The Listing indicated that many modifications were made to the manor in the 20th century. The manor was offered for sale in mid 2020, after being upgraded over the previous decade; for example, an atrium was added, "linking the main body of the house to an adjoining courtyard", according to Country Life. Amenities included three reception rooms, six bedrooms and two bath/shower rooms.

Five other houses in the parish are Grade II* listed, including Ashton House (c. 1400) and Black Barn Cottage (15th century).

On the small village green are a 1679 market cross in the form of a Tuscan column carrying a sundial and a ball finial, and an 18th-century village lock-up.

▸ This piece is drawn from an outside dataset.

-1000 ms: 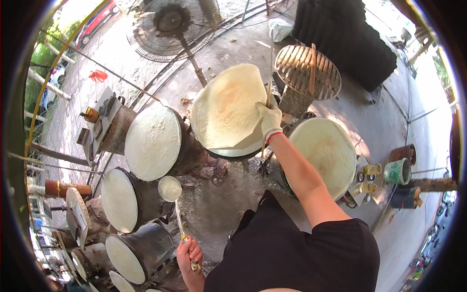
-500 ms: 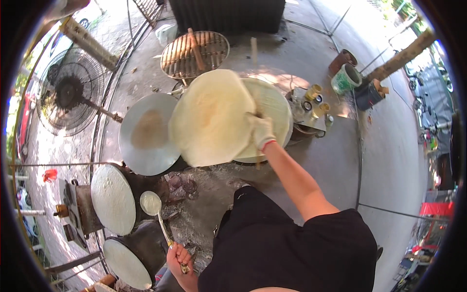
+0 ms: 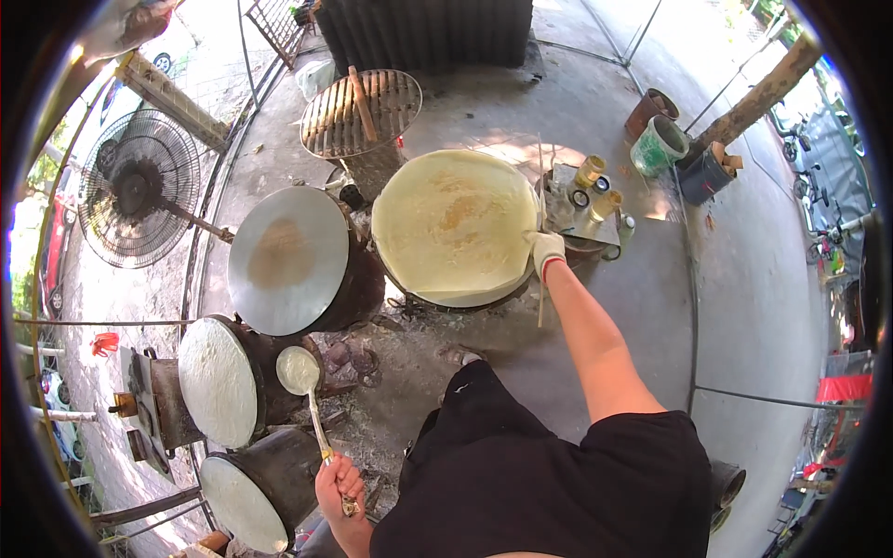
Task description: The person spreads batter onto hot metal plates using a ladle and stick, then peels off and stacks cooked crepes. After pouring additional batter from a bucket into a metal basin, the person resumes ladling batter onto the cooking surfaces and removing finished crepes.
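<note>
My right hand, in a white glove with a red cuff, closes on a long thin stick. The stick stands along the right edge of a large, pale yellow round flatbread with browned patches. It lies spread over a round support, whose pale rim shows at the near side. My bare left hand grips a long-handled ladle, its bowl filled with or coated in pale batter. The ladle hangs beside a drum stove whose round griddle carries a white batter layer.
A bare grey griddle with a brown patch stands left of the flatbread. Another white-coated griddle is at the lower left. Jars crowd a small stand on the right. Farther off are a slatted round rack and a fan.
The flatbread, lifted and tilted between the two far rounds before, now lies flat on the right one. My right hand has moved right with the stick. My left hand keeps the ladle nearly still.
</note>
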The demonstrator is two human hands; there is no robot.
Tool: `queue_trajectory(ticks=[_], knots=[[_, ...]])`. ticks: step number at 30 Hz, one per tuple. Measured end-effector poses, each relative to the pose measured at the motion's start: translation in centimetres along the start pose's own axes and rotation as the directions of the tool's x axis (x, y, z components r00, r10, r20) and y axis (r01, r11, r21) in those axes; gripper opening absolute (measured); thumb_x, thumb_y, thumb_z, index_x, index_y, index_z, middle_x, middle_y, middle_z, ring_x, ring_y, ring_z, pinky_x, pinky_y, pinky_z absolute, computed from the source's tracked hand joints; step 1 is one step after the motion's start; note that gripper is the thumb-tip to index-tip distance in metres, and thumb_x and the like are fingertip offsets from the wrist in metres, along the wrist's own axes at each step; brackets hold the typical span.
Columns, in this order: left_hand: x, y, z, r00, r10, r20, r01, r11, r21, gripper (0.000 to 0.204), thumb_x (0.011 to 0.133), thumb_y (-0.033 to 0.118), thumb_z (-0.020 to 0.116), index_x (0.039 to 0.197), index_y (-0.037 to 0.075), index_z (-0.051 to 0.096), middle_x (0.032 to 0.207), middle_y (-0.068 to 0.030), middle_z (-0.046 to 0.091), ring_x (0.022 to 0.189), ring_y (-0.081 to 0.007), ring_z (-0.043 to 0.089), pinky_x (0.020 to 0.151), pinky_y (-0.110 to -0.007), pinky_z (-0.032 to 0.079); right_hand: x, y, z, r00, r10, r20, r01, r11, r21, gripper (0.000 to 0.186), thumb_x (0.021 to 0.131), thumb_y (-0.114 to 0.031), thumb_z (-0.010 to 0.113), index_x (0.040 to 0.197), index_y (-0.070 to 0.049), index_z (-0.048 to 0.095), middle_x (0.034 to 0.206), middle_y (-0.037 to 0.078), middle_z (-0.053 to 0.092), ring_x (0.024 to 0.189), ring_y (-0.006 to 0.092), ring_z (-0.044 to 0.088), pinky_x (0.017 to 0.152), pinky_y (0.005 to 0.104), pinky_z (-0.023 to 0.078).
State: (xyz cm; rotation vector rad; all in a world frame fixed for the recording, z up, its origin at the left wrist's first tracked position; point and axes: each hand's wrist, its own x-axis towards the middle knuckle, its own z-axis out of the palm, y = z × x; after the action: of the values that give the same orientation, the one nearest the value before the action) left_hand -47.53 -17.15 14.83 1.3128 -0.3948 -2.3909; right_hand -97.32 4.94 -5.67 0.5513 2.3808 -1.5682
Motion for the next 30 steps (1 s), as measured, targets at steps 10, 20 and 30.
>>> queue_trajectory(ticks=[10,20,30], knots=[[-0.4,-0.6,-3.9,1.000,0.019,-0.018,-0.020,0.993,-0.118,0.003,0.091,0.005,0.045,0.092,0.003,0.047,0.063,-0.0004,0.038,0.041,-0.0052,0.033,0.033,-0.020,0.031,-11.9,-17.0,1.6,0.907,-0.389,0.163,0.400,0.915,-0.046,0.033,0.072,-0.024,0.068,0.093,0.002,0.066,0.073,0.006,0.064,0.065,0.0142,0.057,0.063,0.0299,0.046],[0.1,-1.5,-3.4,0.977,0.155,-0.146,-0.184,0.959,-0.215,0.002,0.091,0.004,0.045,0.090,0.003,0.047,0.064,-0.0004,0.040,0.042,-0.0053,0.034,0.034,-0.020,0.031,-10.4,-34.2,7.6,0.617,-0.582,0.529,0.503,0.809,0.304,0.021,0.073,-0.014,0.070,0.087,0.000,0.065,0.073,0.002,0.061,0.062,0.0092,0.054,0.058,0.0255,0.045],[5.0,-0.7,2.5,0.945,0.191,-0.264,-0.279,0.893,-0.353,0.004,0.093,0.007,0.045,0.090,0.005,0.046,0.063,0.0014,0.038,0.041,-0.0050,0.033,0.034,-0.021,0.031,-2.2,-49.5,21.8,0.289,-0.724,0.627,0.950,0.297,-0.095,0.028,0.074,-0.026,0.060,0.095,-0.008,0.068,0.077,0.012,0.066,0.071,0.0235,0.064,0.068,0.0324,0.049]])
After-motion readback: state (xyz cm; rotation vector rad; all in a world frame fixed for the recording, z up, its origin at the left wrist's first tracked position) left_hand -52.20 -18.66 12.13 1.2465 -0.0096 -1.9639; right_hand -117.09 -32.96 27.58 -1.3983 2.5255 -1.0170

A war memorial in the form of a cross stands on the High Street, and in the churchyard is a small green village pump manufactured by Lee Howl. Elsewhere, three 1930s gas petrol pumps remain at a disused George Moore petrol station, with a further, more skeletal gas pump in a gated area behind.

==Keevil Airfield==

The village abuts Keevil Airfield, a former Royal Air Force station which served during World War Two as home to squadrons of the United States Army Air Forces, and later as a launch site for gliders taking part in the Normandy invasion of France and Operation Market Garden. As of 2018, the airfield was still used occasionally "for military purposes and large training exercises", according to the Royal Air Force.

These days, there is a Gliding club (Bannerdown Gliding Club) at the airfield. The club is affiliated with RAF Brize Norton.

==SSSI==
Fields to the south-east of Steeple Ashton, at , contain a bed of Jurassic coral limestone. A 26.5 ha geological Site of Special Scientific Interest was notified here in 1998.